Dec. 17, 2010— -- Ever wonder how many new words enter the English language each year? Or what fame is like for celebrities today versus during the 1800s? Or which words are most deeply ingrained in our collective subconscious?
The billions of words in all the books ever published can provide an interesting window into how the winds of culture change direction. But plowing through centuries of primers, paperbacks and other publications is hard work.
To ease the burden, a team of Harvard researchers worked with Google to devise a way to quantitatively analyze human culture.
In a paper published Thursday in the journal Science, the researchers unveiled their insights on "culturomics," along with some fascinating findings about what we've stored in our collective memory.
"People have been wondering about human culture and human society and about what makes the fabric of our society way before the sciences were there," said Jean-Baptiste Michel, a key researcher on the study and a postdoctoral fellow in Harvard's department of psychology. "But interestingly enough, I don't think there was ever a quantitative way to get at those questions. We felt that it was very interesting that the tool that would enable one to ask questions about human culture quantitatively and in a reproducible manner [would] deliver interesting insights on culture."

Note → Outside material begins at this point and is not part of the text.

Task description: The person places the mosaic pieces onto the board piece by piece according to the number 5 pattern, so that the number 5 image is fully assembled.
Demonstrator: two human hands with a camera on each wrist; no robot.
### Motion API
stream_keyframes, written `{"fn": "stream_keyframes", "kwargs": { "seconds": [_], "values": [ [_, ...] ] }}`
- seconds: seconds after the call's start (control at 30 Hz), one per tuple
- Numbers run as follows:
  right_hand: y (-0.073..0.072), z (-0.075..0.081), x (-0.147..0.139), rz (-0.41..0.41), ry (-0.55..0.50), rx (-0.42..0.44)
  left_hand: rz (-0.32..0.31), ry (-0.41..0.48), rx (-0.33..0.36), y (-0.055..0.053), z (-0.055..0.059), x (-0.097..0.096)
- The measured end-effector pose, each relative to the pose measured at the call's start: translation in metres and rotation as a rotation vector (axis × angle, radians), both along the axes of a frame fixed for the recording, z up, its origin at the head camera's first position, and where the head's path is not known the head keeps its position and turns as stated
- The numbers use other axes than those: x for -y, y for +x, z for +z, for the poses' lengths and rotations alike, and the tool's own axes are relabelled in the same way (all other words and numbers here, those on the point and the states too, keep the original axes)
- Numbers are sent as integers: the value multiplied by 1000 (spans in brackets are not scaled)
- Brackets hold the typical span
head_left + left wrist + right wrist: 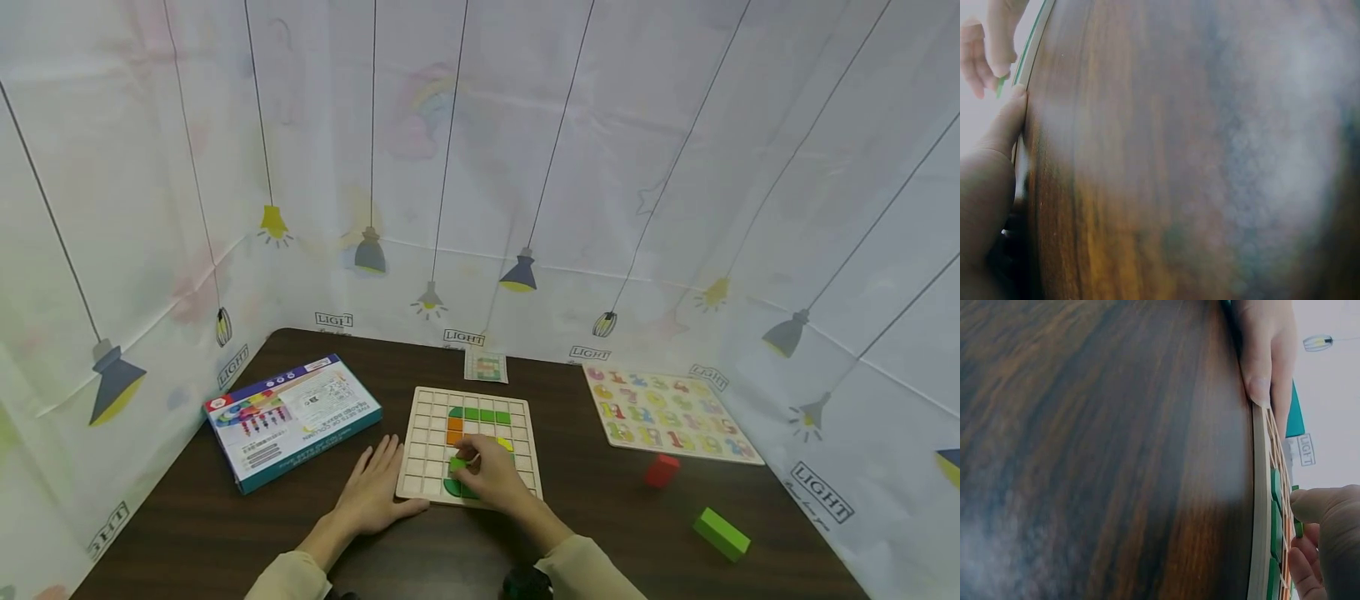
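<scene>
A wooden grid board point(420, 450) lies on the dark table. Green tiles point(483, 415) fill part of a far row, with orange tiles point(454, 431) below their left end. A yellow tile point(504, 444) shows beyond my right hand point(491, 477), and another green tile point(453, 487) lies in the front row. Between thumb and fingers, the right hand pinches a small green tile point(1299, 529) close over the board's front rows. My left hand point(372, 490) rests with fingers extended along the board's left side, its thumb point(1013, 115) at the front left corner. The right hand hides some squares.
Left of the board lies a flat printed box point(300, 417). A small pattern card point(486, 367) is behind it. To the right are a number board point(667, 412), a red block point(662, 471) and a longer green block point(722, 533). A printed curtain borders the table.
</scene>
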State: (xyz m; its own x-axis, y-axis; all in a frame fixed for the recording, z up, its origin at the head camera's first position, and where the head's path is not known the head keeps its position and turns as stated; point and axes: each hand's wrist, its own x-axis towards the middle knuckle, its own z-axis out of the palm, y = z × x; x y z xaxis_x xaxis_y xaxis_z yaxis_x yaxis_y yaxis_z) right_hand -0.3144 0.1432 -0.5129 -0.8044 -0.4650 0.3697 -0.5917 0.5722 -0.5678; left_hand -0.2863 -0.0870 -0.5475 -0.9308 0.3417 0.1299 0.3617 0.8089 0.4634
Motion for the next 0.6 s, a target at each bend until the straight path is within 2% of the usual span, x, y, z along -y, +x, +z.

Realizing that Google was already conquering the data acquisition piece of a quantitative tool by digitizing books, Michel and his Harvard colleague Erez Lieberman Aiden approached the search giant for help.
Soon enough, the academics and the engineers joined forces to create and analyze a dataset of words that would resemble a "fossil record" of human culture.
The dataset, which can be downloaded and searched with a Google tool launched Thursday, is the largest data release in the history of the humanities, the researchers said. If the words were arranged in a straight line, they would extend to the moon and back 10 times.
The database includes more than 500 billion words, based on the full text of about 5.2 million books (which is about 4 percent of all books ever published).
Aiden said the earliest books date back to the early 1500s, but the vast majority of the data are from the last 200 years.